_WORK TO BE COMPLETED:_ Once the line containing "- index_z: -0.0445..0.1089" is found in the entries below, restate it and each following line word for word, stopping after the line containing "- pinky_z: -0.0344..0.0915".
*** Block opens ***
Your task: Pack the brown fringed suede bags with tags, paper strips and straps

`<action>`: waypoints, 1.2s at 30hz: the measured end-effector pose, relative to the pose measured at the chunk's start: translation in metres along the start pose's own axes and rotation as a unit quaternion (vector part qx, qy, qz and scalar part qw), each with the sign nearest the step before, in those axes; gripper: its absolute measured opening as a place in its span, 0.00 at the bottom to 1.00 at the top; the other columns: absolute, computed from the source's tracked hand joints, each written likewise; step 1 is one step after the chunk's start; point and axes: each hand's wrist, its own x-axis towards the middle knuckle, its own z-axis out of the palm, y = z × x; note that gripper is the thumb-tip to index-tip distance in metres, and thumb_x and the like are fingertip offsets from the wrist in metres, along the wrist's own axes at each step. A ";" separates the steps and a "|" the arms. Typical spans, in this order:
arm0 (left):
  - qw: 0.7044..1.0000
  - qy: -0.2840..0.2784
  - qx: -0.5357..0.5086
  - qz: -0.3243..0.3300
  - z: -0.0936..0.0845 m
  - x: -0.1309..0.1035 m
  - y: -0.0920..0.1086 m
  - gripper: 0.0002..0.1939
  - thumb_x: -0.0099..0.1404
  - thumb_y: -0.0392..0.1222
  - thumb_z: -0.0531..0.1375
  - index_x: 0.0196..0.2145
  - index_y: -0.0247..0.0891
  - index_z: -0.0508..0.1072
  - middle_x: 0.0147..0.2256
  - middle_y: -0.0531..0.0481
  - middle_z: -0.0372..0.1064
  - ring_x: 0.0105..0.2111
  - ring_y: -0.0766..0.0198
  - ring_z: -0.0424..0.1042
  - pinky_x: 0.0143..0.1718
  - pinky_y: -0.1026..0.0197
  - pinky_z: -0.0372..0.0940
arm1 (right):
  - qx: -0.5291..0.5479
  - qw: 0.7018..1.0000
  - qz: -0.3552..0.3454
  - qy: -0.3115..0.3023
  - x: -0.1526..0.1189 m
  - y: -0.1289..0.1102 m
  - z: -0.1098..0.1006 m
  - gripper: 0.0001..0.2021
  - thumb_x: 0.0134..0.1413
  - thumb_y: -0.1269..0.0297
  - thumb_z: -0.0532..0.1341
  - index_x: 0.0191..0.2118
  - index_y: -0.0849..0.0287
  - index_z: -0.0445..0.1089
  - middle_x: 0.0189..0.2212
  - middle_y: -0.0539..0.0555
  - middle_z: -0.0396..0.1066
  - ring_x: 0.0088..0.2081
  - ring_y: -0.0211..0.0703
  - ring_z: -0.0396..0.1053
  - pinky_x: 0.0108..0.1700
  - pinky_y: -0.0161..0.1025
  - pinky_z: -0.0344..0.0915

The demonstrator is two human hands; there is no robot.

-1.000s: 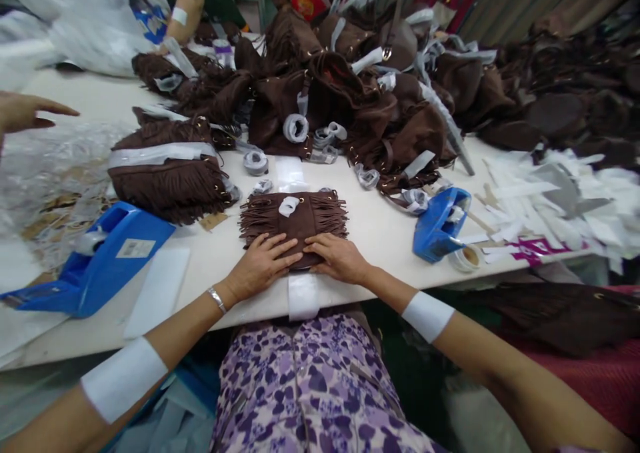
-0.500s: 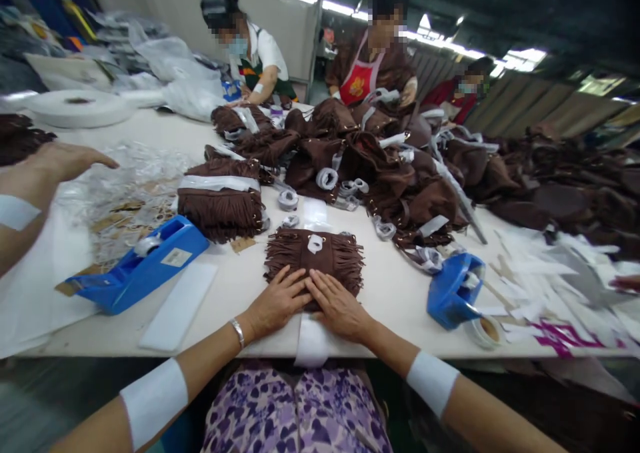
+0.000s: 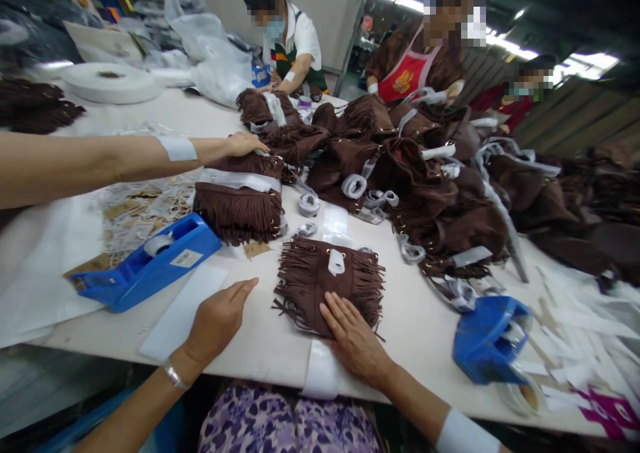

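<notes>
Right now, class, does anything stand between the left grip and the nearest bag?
Nothing visible does. White tabletop shows between the left grip and the bag. The right grip rests on the bag's near part. The blue dispenser sits leftward, outside that gap.

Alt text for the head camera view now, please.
A right hand rests on a fringed brown bag on a white table, the left hand apart from it near a blue tape dispenser. More brown bags lie heaped behind.

Ceiling lights [image 3: 597, 61] glare at upper right; outer edges blur.
</notes>
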 end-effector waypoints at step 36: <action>0.649 0.079 -0.561 -0.508 0.008 0.015 0.092 0.11 0.65 0.46 0.56 0.43 0.39 0.66 0.42 0.46 0.74 0.24 0.68 0.68 0.25 0.62 0.64 | 0.039 0.999 0.011 -0.006 -0.001 0.001 0.001 0.36 0.60 0.73 0.52 0.71 0.64 0.39 0.71 0.62 0.36 0.71 0.57 0.36 0.67 0.61 0.52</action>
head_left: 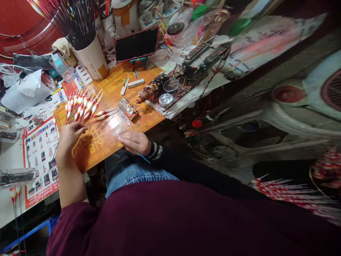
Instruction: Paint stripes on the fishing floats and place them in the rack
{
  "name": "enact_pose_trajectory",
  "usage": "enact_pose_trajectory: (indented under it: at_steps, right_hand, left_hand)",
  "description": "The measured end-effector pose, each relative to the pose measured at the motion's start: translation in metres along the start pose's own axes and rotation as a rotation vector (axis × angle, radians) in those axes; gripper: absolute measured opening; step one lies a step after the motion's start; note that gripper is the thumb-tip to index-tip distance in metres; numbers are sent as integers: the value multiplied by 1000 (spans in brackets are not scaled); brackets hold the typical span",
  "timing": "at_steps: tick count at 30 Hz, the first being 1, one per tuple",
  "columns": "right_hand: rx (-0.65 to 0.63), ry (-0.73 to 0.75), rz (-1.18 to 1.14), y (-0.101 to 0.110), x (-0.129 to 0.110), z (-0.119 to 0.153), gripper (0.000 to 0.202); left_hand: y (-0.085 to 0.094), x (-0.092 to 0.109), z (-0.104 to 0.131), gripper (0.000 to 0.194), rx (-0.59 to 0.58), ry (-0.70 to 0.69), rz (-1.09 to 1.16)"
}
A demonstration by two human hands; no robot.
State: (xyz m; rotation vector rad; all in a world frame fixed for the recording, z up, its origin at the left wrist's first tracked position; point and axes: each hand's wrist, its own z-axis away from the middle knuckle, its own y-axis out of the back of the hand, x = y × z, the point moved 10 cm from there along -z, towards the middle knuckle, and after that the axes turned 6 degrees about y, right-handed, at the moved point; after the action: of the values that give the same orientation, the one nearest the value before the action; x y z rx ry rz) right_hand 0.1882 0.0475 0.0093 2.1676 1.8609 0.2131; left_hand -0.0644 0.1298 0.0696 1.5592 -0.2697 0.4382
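My left hand (71,134) is closed at the near end of a fanned bunch of fishing floats (82,106), gripping their thin stems. The floats have slim white, yellow and red bodies. A couple of them (102,115) point off to the right, apart from the fan. Lower and to the right, my right hand (136,142) pinches a thin blue-handled paintbrush (142,156). Its fine tip points up and left, toward the floats without touching them. Just beyond that hand lies a small paint-spattered block (128,108).
A paint-crusted motor device (157,85) with small dishes (165,100) sits at the right. Behind stand a phone (137,43) on a stand and a white cup (92,58) full of dark thin rods. A glass mug (62,67) and papers (26,89) are at the left.
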Motion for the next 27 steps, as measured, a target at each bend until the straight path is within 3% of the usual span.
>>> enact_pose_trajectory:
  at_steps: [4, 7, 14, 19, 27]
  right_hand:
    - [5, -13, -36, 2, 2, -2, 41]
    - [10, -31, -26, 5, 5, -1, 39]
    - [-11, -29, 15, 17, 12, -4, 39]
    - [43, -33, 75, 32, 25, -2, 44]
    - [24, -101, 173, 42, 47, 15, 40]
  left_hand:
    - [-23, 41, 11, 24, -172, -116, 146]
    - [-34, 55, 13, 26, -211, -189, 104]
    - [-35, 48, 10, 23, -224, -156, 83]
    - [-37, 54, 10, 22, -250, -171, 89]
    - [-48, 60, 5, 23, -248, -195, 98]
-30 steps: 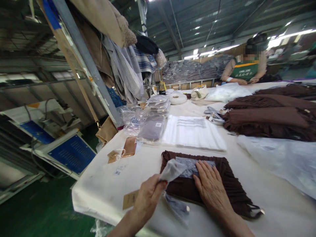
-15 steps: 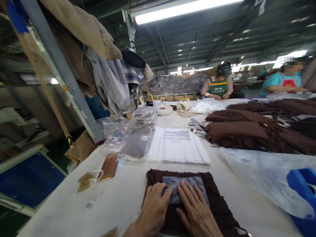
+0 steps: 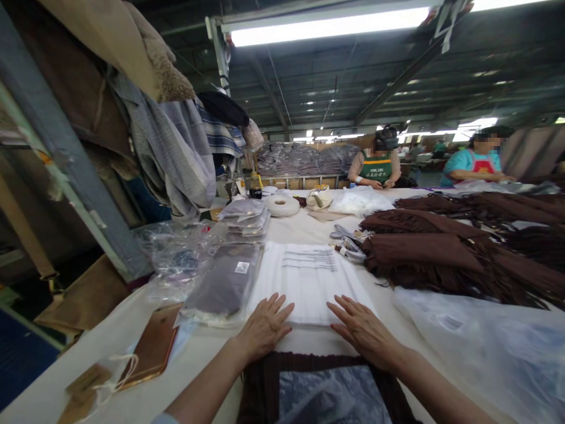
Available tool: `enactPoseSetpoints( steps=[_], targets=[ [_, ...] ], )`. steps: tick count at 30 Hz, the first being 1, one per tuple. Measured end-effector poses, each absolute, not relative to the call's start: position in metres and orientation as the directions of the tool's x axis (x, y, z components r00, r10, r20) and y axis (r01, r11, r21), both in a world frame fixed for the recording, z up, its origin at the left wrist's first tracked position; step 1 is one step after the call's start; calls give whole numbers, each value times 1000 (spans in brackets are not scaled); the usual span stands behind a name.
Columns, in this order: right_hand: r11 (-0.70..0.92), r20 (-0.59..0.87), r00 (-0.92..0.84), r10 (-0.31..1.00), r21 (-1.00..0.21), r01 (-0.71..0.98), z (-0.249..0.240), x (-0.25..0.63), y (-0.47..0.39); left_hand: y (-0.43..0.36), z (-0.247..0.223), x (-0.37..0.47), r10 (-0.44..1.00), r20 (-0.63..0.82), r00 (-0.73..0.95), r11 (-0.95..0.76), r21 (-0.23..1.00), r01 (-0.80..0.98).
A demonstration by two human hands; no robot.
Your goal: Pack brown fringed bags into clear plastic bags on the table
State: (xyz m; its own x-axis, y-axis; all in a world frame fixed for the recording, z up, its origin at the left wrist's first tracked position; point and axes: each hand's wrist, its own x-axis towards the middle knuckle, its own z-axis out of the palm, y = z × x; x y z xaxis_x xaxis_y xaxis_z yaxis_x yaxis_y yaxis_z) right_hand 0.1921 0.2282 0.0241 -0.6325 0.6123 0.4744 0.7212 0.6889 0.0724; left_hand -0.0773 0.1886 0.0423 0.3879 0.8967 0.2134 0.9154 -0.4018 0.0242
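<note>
My left hand (image 3: 266,327) is open, palm down, at the near left corner of a stack of white sheets (image 3: 304,288) with thin dark lines near its far edge. My right hand (image 3: 362,328) is likewise open at the near right corner, fingers spread. Whether the palms press on the stack I cannot tell. Below my wrists lies a folded dark brown fringed cloth (image 3: 260,388), cut off by the lower edge of the view. On top of it rests a shiny grey-blue rectangular sheet (image 3: 331,394).
Left of the white stack lie a bagged grey item (image 3: 223,282), a phone (image 3: 154,341) and a cardboard tag (image 3: 86,388). Brown fringed cloths (image 3: 424,253) and clear plastic (image 3: 468,330) cover the right side. Behind are a tape roll (image 3: 282,205) and two people.
Both hands have lifted off the grey-blue sheet on the brown cloth, moved forward and spread apart to the white stack. The camera view has shifted too.
</note>
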Motion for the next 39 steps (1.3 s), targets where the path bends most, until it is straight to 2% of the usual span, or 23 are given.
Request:
enactPoseSetpoints(
  steps=[5,13,20,26,31,34,37,39],
  targets=[
    [734,398,-693,601,68,676,9,197,259,199,39,-82,912,119,393,-398,16,917],
    [754,344,-695,631,-60,654,19,199,279,225,48,-74,924,73,375,-372,-44,927],
    [662,385,-574,723,-150,734,12,194,294,241,52,-64,932,76,353,-345,-104,933],
    [615,490,-507,709,-77,785,10,190,301,244,55,-47,942,119,314,-301,-116,947],
    [638,571,-555,605,69,767,18,192,294,249,56,-42,949,94,300,-282,-167,945],
    [677,567,-615,548,131,724,23,198,291,248,62,-57,971,104,215,-194,-184,964],
    [722,541,-657,524,127,680,24,209,286,240,71,-81,987,135,85,-64,-156,986],
    [727,535,-642,550,72,683,24,218,281,232,78,-95,988,154,3,13,-100,995]
  ],
)
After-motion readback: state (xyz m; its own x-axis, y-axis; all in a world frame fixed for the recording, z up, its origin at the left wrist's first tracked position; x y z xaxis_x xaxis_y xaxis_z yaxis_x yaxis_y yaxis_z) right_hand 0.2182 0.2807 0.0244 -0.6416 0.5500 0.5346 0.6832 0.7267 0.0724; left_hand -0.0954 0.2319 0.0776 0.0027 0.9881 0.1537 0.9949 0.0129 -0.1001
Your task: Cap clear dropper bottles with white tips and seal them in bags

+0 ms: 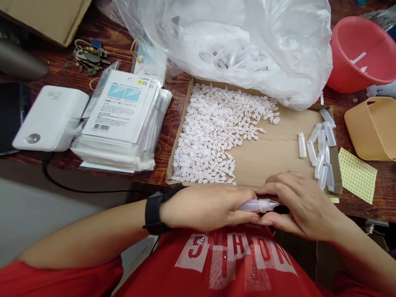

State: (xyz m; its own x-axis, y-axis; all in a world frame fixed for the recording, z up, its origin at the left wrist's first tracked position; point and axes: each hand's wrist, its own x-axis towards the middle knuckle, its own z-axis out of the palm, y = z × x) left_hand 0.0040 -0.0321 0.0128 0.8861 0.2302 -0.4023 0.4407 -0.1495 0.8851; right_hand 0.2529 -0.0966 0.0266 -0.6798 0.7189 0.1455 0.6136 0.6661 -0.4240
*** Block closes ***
_TASK OUTPUT:_
  - index_z: -0.0445..0.1089
  - middle_x: 0.0189..0.2212
  - middle_y: -0.0539..0.0555
  - middle_z: -0.0396..0.1066
  - ring_x: 0.0088..0.2081
  - ring_y: -0.0211..0.0703
  - ring_z: -0.0396..0.1053
  - pinky_x: 0.0108..0.1700
  - pinky_y: -0.0161..0.1025
  - pinky_z: -0.0344..0.0915

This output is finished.